*What is being asked*.
From the first line to the last, copy the data exactly and drop the pictures.

*Dataset records*.
+===+
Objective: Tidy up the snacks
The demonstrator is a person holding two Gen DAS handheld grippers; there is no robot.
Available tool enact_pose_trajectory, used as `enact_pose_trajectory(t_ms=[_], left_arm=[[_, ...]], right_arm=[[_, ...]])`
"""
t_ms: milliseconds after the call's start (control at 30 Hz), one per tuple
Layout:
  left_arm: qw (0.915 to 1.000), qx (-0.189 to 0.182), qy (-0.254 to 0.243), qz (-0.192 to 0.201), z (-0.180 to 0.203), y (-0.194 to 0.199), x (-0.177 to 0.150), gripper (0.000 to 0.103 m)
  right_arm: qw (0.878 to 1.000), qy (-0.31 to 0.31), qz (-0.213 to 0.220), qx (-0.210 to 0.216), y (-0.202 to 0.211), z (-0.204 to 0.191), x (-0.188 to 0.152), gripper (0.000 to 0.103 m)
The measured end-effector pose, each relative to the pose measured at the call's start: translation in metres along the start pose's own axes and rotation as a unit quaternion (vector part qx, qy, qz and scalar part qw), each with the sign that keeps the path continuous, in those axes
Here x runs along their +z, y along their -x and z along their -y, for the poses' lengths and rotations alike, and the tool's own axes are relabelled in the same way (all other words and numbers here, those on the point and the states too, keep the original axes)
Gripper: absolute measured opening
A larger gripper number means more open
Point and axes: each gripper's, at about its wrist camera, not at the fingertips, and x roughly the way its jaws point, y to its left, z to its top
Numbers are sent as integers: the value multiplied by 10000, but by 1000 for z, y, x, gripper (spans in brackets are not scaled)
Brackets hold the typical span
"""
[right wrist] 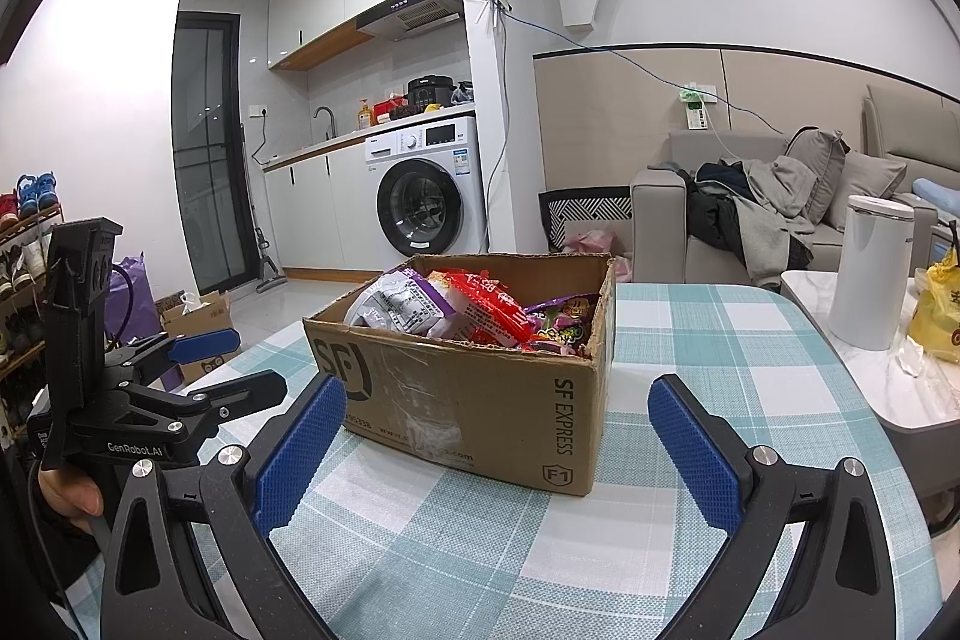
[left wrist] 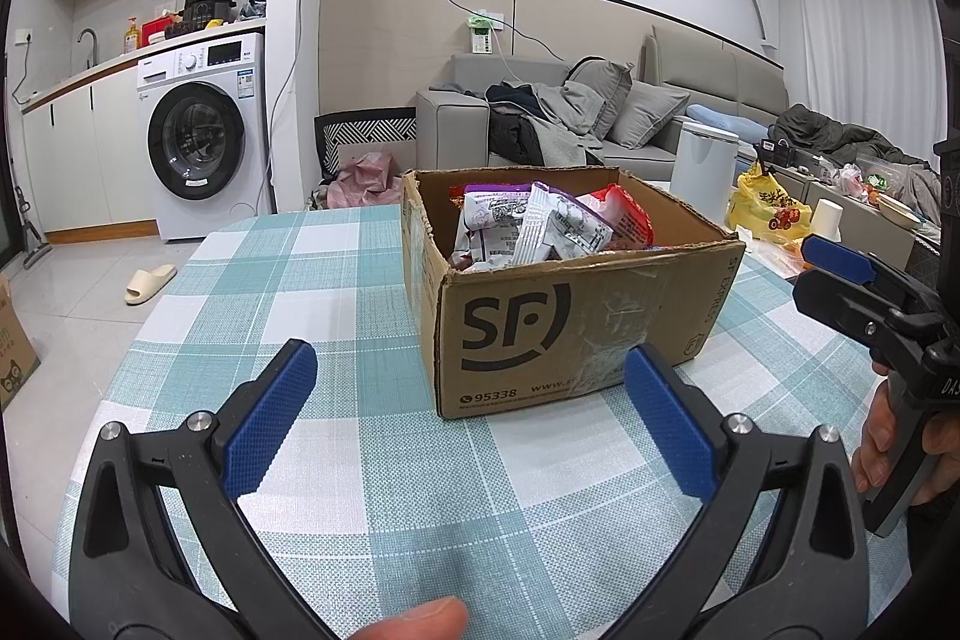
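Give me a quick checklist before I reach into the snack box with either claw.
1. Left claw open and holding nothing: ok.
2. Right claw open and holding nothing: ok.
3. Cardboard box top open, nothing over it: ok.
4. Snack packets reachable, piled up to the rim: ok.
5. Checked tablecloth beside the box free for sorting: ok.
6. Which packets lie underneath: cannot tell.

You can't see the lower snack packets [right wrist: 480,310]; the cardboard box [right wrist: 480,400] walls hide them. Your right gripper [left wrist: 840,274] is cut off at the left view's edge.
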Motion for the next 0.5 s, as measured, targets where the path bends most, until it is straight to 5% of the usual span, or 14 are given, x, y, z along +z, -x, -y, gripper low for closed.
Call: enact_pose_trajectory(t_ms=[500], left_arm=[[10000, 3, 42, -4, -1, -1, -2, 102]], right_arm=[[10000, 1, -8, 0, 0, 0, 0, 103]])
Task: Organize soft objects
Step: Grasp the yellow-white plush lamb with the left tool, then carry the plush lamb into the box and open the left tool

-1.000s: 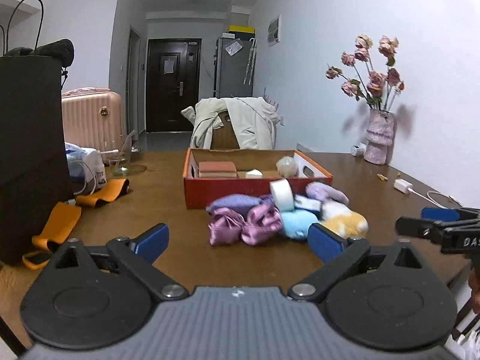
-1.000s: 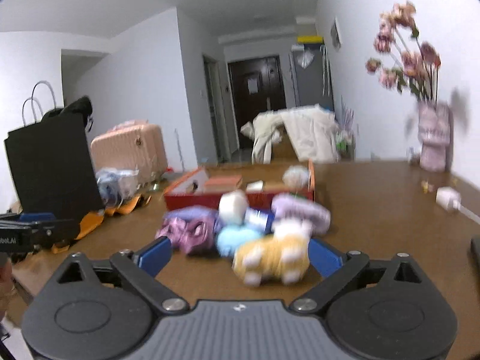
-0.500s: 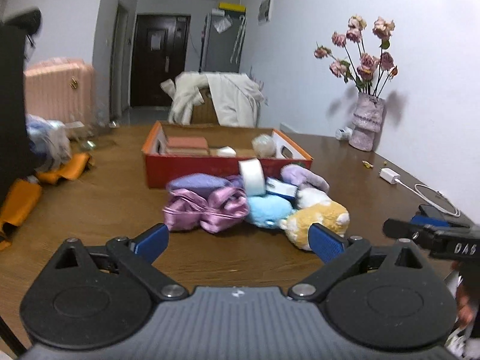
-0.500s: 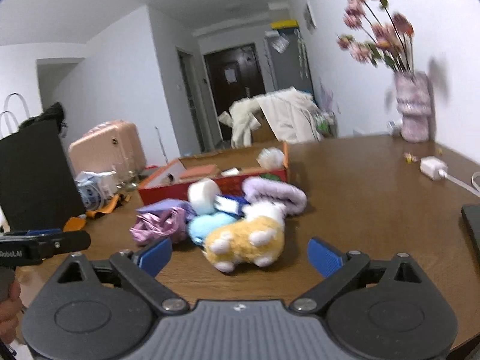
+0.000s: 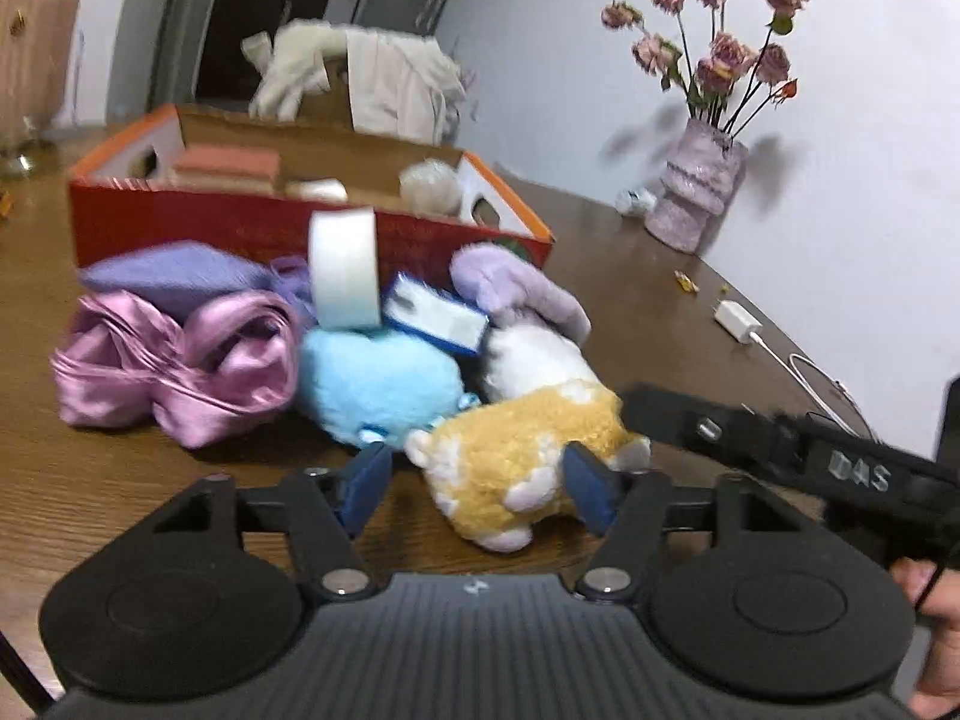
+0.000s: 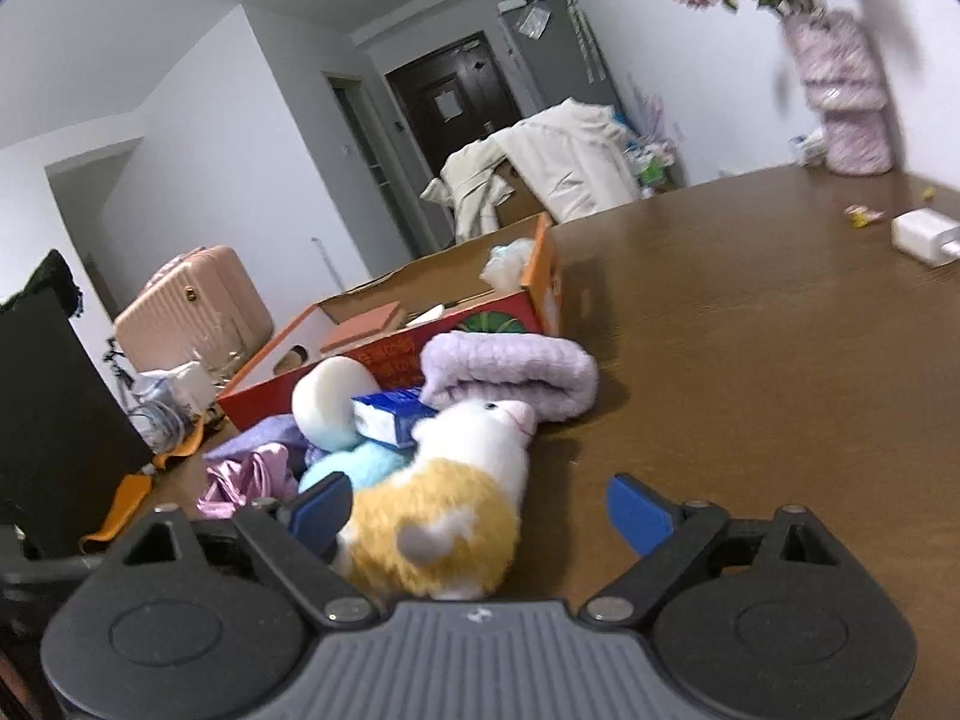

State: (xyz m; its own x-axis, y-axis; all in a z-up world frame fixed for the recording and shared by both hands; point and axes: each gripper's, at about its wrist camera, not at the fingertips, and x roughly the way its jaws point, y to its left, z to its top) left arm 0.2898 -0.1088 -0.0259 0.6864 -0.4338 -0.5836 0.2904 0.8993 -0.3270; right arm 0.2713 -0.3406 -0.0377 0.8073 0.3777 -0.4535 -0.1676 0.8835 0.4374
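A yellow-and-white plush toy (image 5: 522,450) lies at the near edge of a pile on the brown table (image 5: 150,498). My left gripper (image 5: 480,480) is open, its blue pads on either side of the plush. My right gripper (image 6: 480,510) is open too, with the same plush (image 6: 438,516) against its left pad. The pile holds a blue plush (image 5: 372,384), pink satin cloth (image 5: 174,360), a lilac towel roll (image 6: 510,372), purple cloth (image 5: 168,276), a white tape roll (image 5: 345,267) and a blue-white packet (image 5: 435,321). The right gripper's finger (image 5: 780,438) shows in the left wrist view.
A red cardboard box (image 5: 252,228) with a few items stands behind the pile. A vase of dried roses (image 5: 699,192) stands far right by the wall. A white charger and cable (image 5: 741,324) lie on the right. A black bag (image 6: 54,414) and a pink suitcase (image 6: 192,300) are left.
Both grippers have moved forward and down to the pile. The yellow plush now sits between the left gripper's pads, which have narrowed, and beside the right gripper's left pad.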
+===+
*Written solution*.
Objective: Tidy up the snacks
The demonstrator is a person holding two Gen DAS handheld grippers; there is no robot.
Available tool enact_pose_trajectory, used as `enact_pose_trajectory(t_ms=[_], left_arm=[[_, ...]], right_arm=[[_, ...]])`
"""
t_ms: milliseconds after the call's start (control at 30 Hz), one per tuple
Layout:
  left_arm: qw (0.915 to 1.000), qx (-0.189 to 0.182), qy (-0.254 to 0.243), qz (-0.192 to 0.201), z (-0.180 to 0.203), y (-0.194 to 0.199), x (-0.177 to 0.150), gripper (0.000 to 0.103 m)
  right_arm: qw (0.878 to 1.000), qy (-0.31 to 0.31), qz (-0.213 to 0.220), qx (-0.210 to 0.216), y (-0.202 to 0.211), z (-0.204 to 0.191), x (-0.188 to 0.152), gripper (0.000 to 0.103 m)
The measured end-effector pose, each relative to the pose measured at the call's start: translation in metres along the start pose's own axes and rotation as a unit quaternion (vector part qx, qy, qz and scalar part qw), each with the sign that keeps the path continuous, in those axes
Here x runs along their +z, y along their -x and z along their -y, for the poses' lengths and rotations alike, and the tool's own axes are relabelled in the same way (all other words and numbers here, those on the point and the states too, keep the original axes)
Gripper: absolute measured opening
A larger gripper number means more open
Point and axes: each gripper's, at about its wrist camera, not at the fingertips, and x roughly the way its jaws point, y to its left, z to its top
Numbers are sent as integers: the value multiplied by 10000, but by 1000 for z, y, x, gripper (spans in brackets are not scaled)
Brackets hold the typical span
"""
[right wrist] 
[left wrist] 
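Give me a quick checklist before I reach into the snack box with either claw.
1. Left claw open and holding nothing: ok.
2. Right claw open and holding nothing: ok.
3. Cardboard box top open, nothing over it: ok.
4. Snack packets reachable, piled up to the rim: ok.
5. Checked tablecloth beside the box free for sorting: ok.
6. Which packets lie underneath: cannot tell.

You can't see the lower snack packets [right wrist: 480,310]; the cardboard box [right wrist: 480,400] walls hide them. Your right gripper [left wrist: 840,274] is cut off at the left view's edge.
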Motion for the next 0.5 s, as measured, targets where the path bends most, until it is straight to 5% of the usual span, or 14 are given, x, y, z along +z, -x, -y, gripper low for closed.
Call: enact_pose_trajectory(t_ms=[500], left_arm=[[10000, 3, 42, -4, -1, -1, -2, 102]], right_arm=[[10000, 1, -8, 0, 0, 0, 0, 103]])
Task: Organize soft objects
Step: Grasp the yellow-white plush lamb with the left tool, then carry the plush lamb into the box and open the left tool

-1.000s: 
-1.000s: 
-0.500s: 
-0.500s: 
+0.000s: 
+0.000s: 

State: (xyz m; its own x-axis, y-axis; all in a z-up world frame fixed for the recording and shared by both hands; point and axes: each gripper's, at about its wrist camera, not at the fingertips, and x roughly the way its jaws point, y to its left, z to its top) left arm 0.2898 -0.1088 -0.0259 0.6864 -0.4338 -0.5836 0.2904 0.8993 -0.3270; right arm 0.2713 -0.3406 -0.0377 0.8073 0.3777 -0.4535 -0.1676 0.8835 0.4374
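A yellow-and-white plush toy (image 5: 522,450) lies at the near edge of a pile on the brown table (image 5: 150,498). My left gripper (image 5: 480,480) is open, its blue pads on either side of the plush. My right gripper (image 6: 480,510) is open too, with the same plush (image 6: 438,516) against its left pad. The pile holds a blue plush (image 5: 372,384), pink satin cloth (image 5: 174,360), a lilac towel roll (image 6: 510,372), purple cloth (image 5: 168,276), a white tape roll (image 5: 345,267) and a blue-white packet (image 5: 435,321). The right gripper's finger (image 5: 780,438) shows in the left wrist view.
A red cardboard box (image 5: 252,228) with a few items stands behind the pile. A vase of dried roses (image 5: 699,192) stands far right by the wall. A white charger and cable (image 5: 741,324) lie on the right. A black bag (image 6: 54,414) and a pink suitcase (image 6: 192,300) are left.
Both grippers have moved forward and down to the pile. The yellow plush now sits between the left gripper's pads, which have narrowed, and beside the right gripper's left pad.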

No additional output is expected for this exercise.